Prompt Engineering for Production: Beyond Basic Templates

The Prompt Engineering Maturity Model

Most prompt engineering advice stops at "be specific" and "give examples." That's fine for experiments. Production requires more.

Level 1: Structured Prompts

Move beyond freeform text. Structure your prompts:

STRUCTURED_PROMPT = """
# Role
You are a customer service agent for {company_name}.

# Context
Customer: {customer_name}
Account Status: {account_status}
Previous Interactions: {interaction_summary}

# Task
Respond to the following customer inquiry. Be helpful, professional, and accurate.

# Constraints
- Do not discuss competitors
- Do not make promises about future features
- Escalate billing disputes to human agents

# Customer Message
{customer_message}

# Response Format
Provide a response in the following format:
- Greeting
- Address the main concern
- Offer next steps
- Closing
"""

Level 2: Prompt Versioning

Prompts are code. Treat them that way:

class PromptRegistry:
    def __init__(self):
        self.prompts = {}
        self.versions = {}

    def register(self, name: str, prompt: str, version: str):
        self.prompts[name] = prompt
        self.versions[name] = version

    def get(self, name: str) -> str:
        return self.prompts[name]

    def get_version(self, name: str) -> str:
        return self.versions[name]

# Usage
registry = PromptRegistry()
registry.register(
    "customer_service_v2",
    CUSTOMER_SERVICE_PROMPT,
    "2.1.0"
)

Level 3: Dynamic Prompt Assembly

Build prompts from components:

class PromptBuilder:
    def __init__(self):
        self.components = []

    def add_role(self, role: str) -> 'PromptBuilder':
        self.components.append(f"# Role\n{role}")
        return self

    def add_context(self, context: dict) -> 'PromptBuilder':
        ctx_str = "\n".join(f"- {k}: {v}" for k, v in context.items())
        self.components.append(f"# Context\n{ctx_str}")
        return self

    def add_examples(self, examples: list) -> 'PromptBuilder':
        ex_str = "\n\n".join(
            f"Input: {ex['input']}\nOutput: {ex['output']}"
            for ex in examples
        )
        self.components.append(f"# Examples\n{ex_str}")
        return self

    def add_task(self, task: str) -> 'PromptBuilder':
        self.components.append(f"# Task\n{task}")
        return self

    def build(self) -> str:
        return "\n\n".join(self.components)

Level 4: Prompt Testing

Test prompts like code:

class PromptTest:
    def __init__(self, prompt: str, test_cases: list):
        self.prompt = prompt
        self.test_cases = test_cases

    async def run(self, model) -> TestResults:
        results = []
        for case in self.test_cases:
            filled_prompt = self.prompt.format(**case.inputs)
            response = await model.generate(filled_prompt)

            passed = all(
                check(response) for check in case.checks
            )
            results.append(TestResult(case.name, passed, response))

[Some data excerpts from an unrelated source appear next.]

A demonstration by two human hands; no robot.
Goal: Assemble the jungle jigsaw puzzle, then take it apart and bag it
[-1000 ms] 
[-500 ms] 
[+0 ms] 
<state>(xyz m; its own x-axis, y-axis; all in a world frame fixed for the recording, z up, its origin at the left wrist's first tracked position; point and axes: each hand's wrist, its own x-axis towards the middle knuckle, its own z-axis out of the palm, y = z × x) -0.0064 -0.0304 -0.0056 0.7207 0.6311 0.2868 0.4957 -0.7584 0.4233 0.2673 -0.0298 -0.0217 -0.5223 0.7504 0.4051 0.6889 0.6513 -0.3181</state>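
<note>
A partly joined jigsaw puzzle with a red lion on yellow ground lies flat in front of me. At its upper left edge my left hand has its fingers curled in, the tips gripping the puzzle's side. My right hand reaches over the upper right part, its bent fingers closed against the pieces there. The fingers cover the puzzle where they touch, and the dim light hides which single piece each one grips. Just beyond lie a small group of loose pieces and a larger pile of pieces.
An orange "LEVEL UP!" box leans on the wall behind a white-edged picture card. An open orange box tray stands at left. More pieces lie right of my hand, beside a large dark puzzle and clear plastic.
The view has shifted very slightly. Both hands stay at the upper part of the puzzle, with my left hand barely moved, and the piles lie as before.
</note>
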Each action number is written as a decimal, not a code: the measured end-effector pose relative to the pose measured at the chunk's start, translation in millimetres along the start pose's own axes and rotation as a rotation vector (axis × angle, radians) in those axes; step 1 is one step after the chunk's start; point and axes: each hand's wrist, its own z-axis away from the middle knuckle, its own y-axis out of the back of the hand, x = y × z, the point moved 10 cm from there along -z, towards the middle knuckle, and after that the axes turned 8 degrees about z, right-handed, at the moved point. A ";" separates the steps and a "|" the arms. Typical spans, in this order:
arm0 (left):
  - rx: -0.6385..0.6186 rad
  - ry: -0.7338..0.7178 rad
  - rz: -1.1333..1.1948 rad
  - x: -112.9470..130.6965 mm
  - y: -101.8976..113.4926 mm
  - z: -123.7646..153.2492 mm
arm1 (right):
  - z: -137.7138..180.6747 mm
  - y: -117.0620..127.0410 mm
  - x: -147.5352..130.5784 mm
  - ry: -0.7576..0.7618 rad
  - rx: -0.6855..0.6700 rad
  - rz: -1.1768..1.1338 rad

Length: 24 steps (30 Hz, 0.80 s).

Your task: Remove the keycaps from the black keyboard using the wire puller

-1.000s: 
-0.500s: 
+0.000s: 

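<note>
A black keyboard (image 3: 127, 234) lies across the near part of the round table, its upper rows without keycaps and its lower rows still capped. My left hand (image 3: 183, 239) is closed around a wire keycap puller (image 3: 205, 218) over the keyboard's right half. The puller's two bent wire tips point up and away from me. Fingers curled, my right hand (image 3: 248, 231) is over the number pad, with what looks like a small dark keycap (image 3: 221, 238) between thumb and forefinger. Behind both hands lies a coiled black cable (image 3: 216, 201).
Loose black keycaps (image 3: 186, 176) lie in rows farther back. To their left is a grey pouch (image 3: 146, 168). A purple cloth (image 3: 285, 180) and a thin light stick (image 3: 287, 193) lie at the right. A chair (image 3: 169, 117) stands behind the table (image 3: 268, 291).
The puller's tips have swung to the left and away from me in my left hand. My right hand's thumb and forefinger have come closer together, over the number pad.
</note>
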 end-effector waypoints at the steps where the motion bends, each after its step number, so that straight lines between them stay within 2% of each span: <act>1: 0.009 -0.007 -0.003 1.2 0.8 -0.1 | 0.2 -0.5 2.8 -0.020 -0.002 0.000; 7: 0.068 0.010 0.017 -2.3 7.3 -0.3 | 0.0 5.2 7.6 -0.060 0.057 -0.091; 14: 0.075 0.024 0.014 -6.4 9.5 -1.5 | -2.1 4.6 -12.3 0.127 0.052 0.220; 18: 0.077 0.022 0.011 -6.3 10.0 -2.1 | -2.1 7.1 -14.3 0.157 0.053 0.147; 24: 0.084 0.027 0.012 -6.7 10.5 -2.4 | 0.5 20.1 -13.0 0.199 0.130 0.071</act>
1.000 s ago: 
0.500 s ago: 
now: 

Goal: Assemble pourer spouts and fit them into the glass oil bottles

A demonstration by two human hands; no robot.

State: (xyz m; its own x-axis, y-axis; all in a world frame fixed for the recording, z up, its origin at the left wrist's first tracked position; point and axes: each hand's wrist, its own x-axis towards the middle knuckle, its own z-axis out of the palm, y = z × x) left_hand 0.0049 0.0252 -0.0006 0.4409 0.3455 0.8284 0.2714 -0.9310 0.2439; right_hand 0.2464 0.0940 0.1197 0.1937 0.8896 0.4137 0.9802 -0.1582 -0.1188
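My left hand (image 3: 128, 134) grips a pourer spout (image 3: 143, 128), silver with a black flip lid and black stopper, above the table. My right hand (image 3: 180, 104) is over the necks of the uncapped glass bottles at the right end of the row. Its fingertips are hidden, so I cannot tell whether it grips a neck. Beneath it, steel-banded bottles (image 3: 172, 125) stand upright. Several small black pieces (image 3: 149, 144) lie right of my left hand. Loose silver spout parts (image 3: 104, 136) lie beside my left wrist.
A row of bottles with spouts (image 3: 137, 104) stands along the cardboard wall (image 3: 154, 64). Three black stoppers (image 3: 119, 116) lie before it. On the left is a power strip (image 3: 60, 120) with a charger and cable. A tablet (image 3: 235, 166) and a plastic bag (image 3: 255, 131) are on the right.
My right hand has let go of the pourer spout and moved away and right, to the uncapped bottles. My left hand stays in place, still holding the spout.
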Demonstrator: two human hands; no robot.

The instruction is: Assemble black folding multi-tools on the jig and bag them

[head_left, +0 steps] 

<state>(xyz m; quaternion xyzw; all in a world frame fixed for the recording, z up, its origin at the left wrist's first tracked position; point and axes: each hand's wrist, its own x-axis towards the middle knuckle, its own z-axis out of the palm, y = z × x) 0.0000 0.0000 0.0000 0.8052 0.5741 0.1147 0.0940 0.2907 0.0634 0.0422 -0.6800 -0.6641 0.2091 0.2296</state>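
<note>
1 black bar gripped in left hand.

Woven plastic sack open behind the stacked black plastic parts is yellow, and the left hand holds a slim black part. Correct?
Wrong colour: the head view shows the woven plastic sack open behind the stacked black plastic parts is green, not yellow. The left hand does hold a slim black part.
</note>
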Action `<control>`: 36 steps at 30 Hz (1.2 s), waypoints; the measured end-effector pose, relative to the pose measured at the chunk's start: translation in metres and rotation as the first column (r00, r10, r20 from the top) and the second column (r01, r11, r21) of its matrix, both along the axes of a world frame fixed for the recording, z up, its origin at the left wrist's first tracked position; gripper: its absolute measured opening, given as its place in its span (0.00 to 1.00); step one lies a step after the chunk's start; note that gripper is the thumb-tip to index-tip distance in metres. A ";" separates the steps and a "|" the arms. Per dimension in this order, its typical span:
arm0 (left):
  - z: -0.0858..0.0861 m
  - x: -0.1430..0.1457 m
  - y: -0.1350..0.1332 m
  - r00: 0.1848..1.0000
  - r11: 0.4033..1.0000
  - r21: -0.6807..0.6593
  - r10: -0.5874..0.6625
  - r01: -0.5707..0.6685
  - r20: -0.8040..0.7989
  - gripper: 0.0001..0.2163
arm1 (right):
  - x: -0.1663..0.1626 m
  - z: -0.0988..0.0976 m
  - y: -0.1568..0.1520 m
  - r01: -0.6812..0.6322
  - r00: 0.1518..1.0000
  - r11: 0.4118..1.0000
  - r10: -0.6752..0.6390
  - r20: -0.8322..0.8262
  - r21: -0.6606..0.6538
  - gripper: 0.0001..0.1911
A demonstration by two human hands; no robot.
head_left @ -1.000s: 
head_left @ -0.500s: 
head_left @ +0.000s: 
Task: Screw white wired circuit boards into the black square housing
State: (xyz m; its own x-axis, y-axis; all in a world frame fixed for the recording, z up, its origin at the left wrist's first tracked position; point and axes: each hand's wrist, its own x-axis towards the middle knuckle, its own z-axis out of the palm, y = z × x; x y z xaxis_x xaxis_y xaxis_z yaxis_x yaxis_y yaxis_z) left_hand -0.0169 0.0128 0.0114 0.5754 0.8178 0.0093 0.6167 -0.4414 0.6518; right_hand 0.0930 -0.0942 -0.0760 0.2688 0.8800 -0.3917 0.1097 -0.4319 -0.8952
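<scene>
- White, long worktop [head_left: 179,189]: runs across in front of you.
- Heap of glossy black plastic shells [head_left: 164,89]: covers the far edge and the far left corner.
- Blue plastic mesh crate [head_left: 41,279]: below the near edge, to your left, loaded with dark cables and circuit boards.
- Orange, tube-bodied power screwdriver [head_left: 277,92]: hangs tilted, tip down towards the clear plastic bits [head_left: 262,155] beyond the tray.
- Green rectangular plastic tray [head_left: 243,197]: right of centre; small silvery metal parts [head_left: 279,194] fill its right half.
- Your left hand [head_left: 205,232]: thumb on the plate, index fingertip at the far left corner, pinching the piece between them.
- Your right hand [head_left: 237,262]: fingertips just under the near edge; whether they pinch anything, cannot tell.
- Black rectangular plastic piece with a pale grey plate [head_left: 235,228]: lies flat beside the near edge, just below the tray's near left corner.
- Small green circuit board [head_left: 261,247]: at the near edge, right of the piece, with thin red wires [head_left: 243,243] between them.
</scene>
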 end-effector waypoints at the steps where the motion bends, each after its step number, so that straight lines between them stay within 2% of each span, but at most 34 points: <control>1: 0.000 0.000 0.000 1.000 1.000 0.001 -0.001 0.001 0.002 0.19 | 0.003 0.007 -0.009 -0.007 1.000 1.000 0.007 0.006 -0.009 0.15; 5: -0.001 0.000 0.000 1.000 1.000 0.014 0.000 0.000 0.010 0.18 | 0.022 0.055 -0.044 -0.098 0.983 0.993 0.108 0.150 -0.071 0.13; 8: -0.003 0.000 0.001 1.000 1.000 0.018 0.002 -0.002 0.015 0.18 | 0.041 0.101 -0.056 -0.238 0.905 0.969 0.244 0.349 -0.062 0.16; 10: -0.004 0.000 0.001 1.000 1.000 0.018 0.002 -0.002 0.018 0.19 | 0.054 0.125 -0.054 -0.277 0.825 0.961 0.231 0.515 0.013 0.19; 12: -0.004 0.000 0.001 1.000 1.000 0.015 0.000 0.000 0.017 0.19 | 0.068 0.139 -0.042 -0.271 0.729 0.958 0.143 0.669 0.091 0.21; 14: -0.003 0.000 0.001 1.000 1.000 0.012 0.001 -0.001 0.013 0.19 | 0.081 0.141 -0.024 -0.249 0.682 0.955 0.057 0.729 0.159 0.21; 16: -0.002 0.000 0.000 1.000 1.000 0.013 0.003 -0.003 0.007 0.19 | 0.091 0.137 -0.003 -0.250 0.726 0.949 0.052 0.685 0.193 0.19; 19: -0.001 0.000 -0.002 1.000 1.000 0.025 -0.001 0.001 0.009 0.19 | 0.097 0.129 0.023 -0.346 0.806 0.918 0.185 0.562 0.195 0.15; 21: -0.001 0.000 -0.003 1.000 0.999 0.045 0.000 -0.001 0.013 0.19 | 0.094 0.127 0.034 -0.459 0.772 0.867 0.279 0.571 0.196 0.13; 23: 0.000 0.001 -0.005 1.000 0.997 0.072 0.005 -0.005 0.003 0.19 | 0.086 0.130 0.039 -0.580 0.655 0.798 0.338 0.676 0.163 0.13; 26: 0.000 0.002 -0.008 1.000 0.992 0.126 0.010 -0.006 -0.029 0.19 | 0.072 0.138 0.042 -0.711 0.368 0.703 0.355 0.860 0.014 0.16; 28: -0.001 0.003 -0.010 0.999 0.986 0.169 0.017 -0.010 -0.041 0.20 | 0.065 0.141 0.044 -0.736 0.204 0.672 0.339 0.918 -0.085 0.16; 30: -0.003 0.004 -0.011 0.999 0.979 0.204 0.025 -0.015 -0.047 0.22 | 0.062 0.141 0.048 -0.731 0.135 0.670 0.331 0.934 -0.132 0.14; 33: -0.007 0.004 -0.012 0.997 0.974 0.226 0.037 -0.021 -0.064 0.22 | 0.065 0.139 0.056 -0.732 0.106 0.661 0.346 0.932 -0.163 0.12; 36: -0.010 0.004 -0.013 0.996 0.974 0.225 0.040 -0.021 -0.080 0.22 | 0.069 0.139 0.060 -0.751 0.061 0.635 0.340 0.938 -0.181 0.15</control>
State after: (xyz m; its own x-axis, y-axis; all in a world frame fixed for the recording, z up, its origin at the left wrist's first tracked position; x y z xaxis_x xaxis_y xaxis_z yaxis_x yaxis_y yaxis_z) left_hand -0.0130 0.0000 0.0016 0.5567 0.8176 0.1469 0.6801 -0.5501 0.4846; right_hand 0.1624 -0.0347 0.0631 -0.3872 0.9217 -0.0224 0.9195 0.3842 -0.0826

        return TestResults(results)

# Define test cases
test_cases = [
    TestCase(
        name="handles_refund_request",
        inputs={"customer_message": "I want a refund"},
        checks=[
            lambda r: "refund" in r.lower(),
            lambda r: "policy" in r.lower(),
            lambda r: len(r) > 50
        ]
    ),
    TestCase(
        name="escalates_billing_dispute",
        inputs={"customer_message": "Your charges are fraudulent!"},
        checks=[
            lambda r: "human" in r.lower() or "representative" in r.lower()
        ]
    )
]

Level 5: Prompt Optimization

Automatically improve prompts:

class PromptOptimizer:
    async def optimize(
        self,
        base_prompt: str,
        eval_dataset: list,
        iterations: int = 10
    ) -> str:
        current_prompt = base_prompt
        current_score = await self.evaluate(current_prompt, eval_dataset)

        for i in range(iterations):
            # Generate variations
            variations = await self.generate_variations(current_prompt)

            # Evaluate each variation
            for variation in variations:
                score = await self.evaluate(variation, eval_dataset)
                if score > current_score:
                    current_prompt = variation
                    current_score = score

        return current_prompt

Common Patterns

Chain of Thought

Think through this step by step:
1. First, identify the main question
2. List relevant information
3. Consider possible approaches
4. Choose the best approach and explain why
5. Provide your answer

Self-Critique

After generating your response, review it for:
- Factual accuracy
- Completeness
- Clarity
- Potential misunderstandings

If you find issues, revise your response.

Format Enforcement

You MUST respond in the following JSON format:
{
  "answer": "your answer here",
  "confidence": 0.0 to 1.0,
  "sources": ["source1", "source2"]
}

Do not include any text outside the JSON object.

Conclusion

Production prompt engineering is software engineering. Version your prompts, test them rigorously, and continuously improve them based on real-world performance.